*Aim of the exercise*
Say only how many lines in the entries below contain the word "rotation".

── Stored data ──

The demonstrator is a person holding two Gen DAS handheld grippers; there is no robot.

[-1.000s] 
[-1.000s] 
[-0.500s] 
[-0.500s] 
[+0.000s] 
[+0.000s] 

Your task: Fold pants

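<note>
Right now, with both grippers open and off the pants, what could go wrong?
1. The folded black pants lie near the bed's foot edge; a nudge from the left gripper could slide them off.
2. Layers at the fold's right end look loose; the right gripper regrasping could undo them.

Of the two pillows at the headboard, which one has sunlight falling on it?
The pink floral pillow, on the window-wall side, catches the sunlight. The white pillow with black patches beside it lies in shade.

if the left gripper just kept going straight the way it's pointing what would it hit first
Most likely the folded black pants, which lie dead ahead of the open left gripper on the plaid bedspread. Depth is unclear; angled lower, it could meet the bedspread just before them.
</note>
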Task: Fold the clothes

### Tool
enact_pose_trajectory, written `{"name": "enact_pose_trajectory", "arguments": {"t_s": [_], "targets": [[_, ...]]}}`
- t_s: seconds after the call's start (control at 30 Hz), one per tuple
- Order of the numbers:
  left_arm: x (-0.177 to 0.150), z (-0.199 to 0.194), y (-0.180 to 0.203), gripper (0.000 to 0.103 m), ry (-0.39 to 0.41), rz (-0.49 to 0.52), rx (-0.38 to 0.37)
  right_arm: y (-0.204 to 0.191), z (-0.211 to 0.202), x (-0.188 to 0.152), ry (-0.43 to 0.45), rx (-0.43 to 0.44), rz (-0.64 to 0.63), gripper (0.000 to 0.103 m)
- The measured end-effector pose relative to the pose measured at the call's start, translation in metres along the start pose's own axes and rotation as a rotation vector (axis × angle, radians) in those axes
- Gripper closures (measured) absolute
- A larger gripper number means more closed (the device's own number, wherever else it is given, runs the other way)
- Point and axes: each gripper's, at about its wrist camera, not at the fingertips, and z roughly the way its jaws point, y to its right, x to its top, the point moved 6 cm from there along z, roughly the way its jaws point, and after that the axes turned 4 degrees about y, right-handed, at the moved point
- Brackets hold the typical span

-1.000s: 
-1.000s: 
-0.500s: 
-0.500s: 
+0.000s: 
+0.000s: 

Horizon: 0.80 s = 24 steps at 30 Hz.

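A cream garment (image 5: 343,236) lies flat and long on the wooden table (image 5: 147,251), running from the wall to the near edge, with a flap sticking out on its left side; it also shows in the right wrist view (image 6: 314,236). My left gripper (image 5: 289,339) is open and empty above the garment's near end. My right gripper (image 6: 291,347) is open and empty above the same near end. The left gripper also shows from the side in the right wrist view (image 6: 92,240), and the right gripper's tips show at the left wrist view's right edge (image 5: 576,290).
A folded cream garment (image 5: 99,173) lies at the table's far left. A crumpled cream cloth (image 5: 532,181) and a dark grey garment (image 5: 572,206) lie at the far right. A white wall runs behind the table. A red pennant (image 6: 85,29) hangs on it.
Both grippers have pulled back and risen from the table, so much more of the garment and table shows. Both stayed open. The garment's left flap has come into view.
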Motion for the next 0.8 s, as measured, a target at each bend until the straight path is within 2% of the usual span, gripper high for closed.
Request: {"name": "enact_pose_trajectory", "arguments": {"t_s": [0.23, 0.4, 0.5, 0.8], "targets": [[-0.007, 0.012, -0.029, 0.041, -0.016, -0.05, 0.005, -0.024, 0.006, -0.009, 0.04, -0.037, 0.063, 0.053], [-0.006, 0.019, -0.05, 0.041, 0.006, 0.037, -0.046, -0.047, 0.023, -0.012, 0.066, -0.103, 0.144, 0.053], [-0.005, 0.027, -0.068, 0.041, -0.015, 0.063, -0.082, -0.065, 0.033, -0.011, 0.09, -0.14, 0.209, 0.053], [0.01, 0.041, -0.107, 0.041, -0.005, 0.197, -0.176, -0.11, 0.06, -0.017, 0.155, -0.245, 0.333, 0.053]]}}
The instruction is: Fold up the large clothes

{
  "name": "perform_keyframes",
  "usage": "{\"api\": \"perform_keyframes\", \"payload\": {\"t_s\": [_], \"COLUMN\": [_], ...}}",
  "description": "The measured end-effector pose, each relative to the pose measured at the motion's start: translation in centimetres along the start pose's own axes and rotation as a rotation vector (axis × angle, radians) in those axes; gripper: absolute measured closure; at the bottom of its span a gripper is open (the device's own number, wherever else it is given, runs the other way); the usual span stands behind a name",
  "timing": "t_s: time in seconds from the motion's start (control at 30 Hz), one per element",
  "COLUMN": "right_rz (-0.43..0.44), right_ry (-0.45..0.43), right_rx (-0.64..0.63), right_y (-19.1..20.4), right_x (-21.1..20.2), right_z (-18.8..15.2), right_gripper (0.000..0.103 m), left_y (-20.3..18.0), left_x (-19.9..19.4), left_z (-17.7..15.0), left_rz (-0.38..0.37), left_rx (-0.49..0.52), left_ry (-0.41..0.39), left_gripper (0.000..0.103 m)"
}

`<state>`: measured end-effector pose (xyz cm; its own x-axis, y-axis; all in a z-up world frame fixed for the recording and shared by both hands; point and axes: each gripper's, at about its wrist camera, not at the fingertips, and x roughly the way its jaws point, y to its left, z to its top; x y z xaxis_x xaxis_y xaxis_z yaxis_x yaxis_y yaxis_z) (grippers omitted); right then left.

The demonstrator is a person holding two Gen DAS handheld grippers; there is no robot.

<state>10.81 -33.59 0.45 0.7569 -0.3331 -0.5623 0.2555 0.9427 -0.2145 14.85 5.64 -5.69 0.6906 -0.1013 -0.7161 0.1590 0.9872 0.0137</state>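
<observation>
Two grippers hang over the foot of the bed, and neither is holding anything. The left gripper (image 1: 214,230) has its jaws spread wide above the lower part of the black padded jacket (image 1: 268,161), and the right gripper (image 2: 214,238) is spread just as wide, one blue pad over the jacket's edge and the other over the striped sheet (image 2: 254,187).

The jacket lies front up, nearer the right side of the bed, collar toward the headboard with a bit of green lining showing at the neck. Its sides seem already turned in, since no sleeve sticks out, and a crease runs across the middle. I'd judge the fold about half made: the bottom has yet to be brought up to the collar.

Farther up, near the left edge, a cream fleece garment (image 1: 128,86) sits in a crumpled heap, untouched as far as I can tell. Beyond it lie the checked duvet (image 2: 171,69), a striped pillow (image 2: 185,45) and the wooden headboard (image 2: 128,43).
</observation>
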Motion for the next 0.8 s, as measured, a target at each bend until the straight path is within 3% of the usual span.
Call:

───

*Solved exercise*
2